PROMPT: Repeat exactly the lines below that lie between the line with "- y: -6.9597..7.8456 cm" and the line with "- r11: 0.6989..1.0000", counting both of those lines as part of the answer.

(Stored entries)

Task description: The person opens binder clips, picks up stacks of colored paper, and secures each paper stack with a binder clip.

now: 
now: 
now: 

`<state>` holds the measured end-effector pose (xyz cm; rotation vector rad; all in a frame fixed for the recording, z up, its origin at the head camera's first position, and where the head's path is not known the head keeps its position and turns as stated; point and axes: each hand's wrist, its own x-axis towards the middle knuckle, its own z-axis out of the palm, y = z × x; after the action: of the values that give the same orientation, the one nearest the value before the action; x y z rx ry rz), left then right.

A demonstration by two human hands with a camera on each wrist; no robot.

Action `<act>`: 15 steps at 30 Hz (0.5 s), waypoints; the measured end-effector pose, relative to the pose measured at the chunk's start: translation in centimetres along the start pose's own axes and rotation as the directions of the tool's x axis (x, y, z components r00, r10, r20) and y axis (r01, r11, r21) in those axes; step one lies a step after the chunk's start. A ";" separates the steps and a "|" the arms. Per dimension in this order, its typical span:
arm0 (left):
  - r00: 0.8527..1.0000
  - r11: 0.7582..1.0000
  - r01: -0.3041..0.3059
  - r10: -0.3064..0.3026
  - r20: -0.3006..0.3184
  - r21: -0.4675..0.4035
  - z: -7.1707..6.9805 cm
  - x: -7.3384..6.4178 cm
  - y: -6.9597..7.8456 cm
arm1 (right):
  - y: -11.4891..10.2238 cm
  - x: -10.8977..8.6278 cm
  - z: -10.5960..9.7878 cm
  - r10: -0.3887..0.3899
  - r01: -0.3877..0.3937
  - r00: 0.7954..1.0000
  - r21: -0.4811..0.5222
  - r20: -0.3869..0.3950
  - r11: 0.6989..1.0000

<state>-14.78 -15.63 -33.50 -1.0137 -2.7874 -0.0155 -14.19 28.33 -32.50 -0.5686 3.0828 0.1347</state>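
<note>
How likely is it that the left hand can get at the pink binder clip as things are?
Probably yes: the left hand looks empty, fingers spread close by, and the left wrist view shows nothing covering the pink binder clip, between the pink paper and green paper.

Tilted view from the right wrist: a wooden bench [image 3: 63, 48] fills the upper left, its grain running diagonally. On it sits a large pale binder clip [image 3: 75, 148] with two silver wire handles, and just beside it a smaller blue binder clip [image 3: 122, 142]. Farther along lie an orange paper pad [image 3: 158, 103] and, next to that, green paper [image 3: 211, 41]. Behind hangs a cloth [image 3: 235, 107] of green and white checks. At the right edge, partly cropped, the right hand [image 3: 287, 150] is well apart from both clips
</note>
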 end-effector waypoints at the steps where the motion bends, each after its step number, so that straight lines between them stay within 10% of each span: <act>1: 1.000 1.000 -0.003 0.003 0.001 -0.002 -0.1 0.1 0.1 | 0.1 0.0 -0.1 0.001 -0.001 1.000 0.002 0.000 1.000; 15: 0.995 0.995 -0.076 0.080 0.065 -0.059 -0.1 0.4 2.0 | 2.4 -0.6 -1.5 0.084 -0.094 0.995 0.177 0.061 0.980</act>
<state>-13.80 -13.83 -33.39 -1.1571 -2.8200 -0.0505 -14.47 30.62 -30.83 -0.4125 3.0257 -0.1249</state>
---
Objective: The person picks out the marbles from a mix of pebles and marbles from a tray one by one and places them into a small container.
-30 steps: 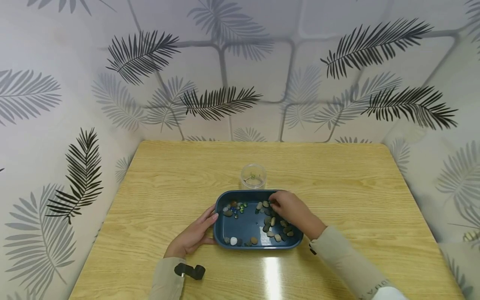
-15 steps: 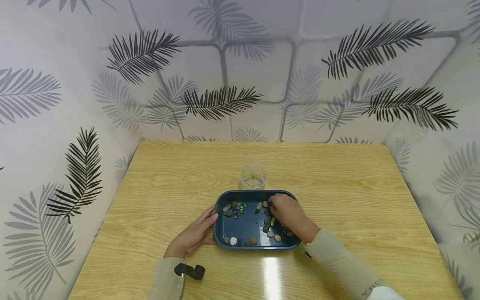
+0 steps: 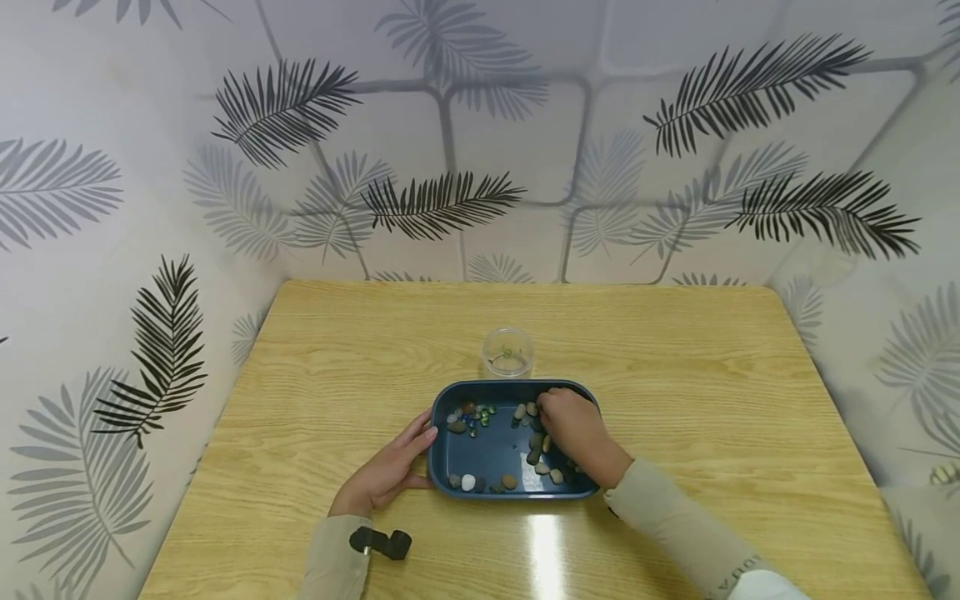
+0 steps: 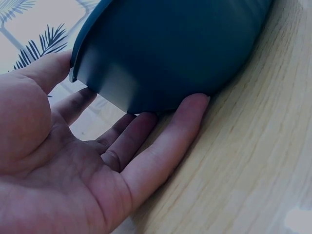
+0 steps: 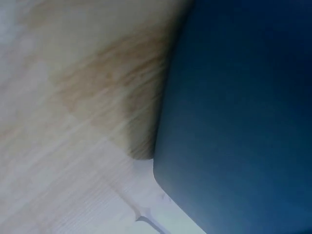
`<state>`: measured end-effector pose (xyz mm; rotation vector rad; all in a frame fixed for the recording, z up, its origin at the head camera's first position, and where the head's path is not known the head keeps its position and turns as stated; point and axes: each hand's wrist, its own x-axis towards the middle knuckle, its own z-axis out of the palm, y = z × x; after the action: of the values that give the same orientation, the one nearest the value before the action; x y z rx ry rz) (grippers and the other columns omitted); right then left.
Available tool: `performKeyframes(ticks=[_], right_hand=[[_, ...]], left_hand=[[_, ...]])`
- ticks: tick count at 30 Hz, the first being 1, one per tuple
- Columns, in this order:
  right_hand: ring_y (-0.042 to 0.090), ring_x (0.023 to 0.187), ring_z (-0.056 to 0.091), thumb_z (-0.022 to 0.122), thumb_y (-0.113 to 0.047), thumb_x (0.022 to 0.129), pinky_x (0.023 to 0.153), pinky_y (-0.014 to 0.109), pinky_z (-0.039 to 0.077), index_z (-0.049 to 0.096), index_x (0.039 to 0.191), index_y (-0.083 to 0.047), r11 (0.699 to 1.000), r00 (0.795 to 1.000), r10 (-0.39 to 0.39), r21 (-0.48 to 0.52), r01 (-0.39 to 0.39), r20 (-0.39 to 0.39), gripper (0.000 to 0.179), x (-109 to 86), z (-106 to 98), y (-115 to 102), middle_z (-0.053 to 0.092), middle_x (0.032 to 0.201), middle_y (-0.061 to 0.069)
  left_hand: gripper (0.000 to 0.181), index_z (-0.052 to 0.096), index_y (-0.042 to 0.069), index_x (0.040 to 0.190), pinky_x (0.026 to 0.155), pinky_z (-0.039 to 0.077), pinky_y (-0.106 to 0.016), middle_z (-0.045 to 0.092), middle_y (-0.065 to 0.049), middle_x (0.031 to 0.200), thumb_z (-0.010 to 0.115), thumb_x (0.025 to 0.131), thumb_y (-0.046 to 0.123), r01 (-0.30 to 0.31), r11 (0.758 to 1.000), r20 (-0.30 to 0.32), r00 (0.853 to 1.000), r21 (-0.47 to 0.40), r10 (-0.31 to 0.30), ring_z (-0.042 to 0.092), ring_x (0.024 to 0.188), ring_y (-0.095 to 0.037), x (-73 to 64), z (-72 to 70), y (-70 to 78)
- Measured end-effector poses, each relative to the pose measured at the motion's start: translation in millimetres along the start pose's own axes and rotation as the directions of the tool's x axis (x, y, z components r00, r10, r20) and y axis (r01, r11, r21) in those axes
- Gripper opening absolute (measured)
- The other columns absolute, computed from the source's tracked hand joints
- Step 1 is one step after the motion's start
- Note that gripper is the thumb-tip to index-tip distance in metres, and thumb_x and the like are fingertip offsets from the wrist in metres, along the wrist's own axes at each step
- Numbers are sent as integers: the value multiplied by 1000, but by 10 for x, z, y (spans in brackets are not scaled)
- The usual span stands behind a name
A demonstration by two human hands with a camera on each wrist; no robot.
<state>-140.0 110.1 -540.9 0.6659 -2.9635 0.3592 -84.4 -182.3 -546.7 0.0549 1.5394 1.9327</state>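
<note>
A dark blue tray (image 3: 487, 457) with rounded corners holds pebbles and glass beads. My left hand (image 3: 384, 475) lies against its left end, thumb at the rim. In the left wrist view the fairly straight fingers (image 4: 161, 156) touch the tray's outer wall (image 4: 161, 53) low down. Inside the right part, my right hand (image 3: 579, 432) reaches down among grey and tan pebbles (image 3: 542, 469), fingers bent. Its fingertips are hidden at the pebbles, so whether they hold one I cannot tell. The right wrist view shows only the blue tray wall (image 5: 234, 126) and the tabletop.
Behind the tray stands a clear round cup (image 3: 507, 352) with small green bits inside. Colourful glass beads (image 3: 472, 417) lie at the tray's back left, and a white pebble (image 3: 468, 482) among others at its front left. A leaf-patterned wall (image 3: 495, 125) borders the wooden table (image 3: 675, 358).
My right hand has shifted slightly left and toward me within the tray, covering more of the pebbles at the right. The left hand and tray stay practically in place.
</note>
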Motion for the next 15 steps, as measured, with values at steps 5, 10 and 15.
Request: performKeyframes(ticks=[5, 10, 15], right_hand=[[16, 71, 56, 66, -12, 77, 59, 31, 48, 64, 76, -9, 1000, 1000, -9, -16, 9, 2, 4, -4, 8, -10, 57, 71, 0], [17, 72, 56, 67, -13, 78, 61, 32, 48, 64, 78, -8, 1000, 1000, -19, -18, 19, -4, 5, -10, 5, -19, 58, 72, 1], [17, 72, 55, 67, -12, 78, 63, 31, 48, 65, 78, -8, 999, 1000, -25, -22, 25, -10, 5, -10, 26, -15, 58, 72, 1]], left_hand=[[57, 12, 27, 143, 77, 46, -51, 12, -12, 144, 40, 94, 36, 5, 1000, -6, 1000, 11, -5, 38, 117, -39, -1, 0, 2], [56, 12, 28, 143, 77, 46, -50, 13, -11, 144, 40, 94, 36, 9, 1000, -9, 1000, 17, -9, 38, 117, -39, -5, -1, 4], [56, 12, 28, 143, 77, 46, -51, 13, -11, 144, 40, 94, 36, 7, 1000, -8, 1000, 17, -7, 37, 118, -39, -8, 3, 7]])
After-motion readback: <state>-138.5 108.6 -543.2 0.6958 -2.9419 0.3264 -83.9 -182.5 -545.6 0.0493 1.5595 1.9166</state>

RESULT OF THIS TASK:
  - y: -6.9597..7.8456 cm
arm1 (right):
  - y: -11.4891..10.2238 cm
  - x: -10.8977..8.6278 cm
  - z: -10.5960..9.7878 cm
  - r10: -0.3887..0.3899
  - r01: -0.3877..0.3937
  - r00: 0.7954..1.0000
  - r21: -0.4811..0.5222
  - r20: -0.3869..0.3950
  - r11: 0.6989..1.0000

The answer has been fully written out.